A resident of a public housing development in Framingham was seriously injured after slipping and falling on the stairs. He filed a claim for damages against the Framingham Housing Authority, Musterfield Place, LLC, (a “controlled affiliate” of the housing authority), and the managing agent of the property. The owner and managing agent of the property filed a partial summary judgment motion that would classify them as public employers. Under the Tort Claims Act, public employers are only liable for damages up to $100,000. The court denied this motion and instead classified the manager and owners of the building as “controlled affiliates.” As “controlled affiliates” they are not public employers and thus do not get the benefit of the damage cap. If you are injured at your apartment building or at another location, you should contact a skilled Massachusetts premises liability attorney as soon as possible to help represent you. This decision allows injured people the ability to collect the full damages they are due for their injuries.

Facts of the Case

The building that Plaintiff lived in had been identified as being in need of rehabilitation in 2009. As the housing authority did not have the money themselves to fix the building, private investors bought in to the property partially to get the tax credits associated with the investment. In order to help raise money for low income housing, the housing authority allows these investors to buy and sell the tax credits that they have no use for, as they are not subject to federal taxes. These investors are then deemed “controlled affiliates.” A controlled affiliate is an entity that owns and manages public housing. In return for the tax credits, the affiliates must keep the property affordable for low and moderate income renters for 15 years.

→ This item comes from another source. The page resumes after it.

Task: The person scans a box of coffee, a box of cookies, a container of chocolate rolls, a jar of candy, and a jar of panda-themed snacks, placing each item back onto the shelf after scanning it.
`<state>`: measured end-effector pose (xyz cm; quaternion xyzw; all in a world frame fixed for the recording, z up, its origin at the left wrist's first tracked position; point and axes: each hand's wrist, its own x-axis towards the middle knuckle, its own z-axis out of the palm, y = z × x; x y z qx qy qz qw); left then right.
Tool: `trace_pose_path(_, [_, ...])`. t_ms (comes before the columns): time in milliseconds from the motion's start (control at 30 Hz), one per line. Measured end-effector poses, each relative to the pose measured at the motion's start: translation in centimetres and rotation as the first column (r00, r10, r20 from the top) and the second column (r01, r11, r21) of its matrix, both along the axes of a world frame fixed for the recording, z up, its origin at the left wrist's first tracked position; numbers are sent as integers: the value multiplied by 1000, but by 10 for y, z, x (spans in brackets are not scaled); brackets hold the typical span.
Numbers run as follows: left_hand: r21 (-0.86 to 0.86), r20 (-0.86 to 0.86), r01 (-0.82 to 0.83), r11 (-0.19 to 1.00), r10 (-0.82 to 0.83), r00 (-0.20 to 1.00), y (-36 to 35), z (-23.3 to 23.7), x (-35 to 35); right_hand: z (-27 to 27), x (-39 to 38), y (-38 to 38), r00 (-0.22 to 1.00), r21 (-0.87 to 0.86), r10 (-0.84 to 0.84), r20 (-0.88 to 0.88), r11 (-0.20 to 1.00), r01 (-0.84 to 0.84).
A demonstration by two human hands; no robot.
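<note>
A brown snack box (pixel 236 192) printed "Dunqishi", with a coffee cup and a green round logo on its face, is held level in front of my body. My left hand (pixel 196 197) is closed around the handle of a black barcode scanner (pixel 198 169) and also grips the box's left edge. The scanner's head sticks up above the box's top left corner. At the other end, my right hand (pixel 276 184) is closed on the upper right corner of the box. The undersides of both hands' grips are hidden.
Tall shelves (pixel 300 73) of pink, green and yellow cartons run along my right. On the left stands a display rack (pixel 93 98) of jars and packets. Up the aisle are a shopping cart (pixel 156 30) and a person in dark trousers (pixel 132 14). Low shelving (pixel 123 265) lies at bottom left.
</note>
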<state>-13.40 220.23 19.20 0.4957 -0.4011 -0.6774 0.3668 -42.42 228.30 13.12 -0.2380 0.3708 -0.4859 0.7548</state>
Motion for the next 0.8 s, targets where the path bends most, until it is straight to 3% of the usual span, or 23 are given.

A resident of this building was walking on the stairs when he slipped, fell, and was seriously injured. He brought a claim against the housing authority, building owner, and manager for failure to keep the property reasonably safe.

Massachusetts Tort Claims Act

The Massachusetts Tort Claims Act allows public employers to cap their payment of damages for negligent acts or omissions (as is alleged here) at $100,000. Thus, being classified as a public employer can help to reduce potential damages, as otherwise there is no limit to the damages that negligent actors must pay. (Obviously the burden is on the plaintiff to prove the damages.)

That is why the owner and manager of the building moved to be recognized by the court as public employers: so that they could possibly be shielded from some of the liability. However, the court held that as controlled affiliates. the property owner and manager are not public employers. The court explained that just because they have some connection to the public housing authority does not make the owner and manager public employers.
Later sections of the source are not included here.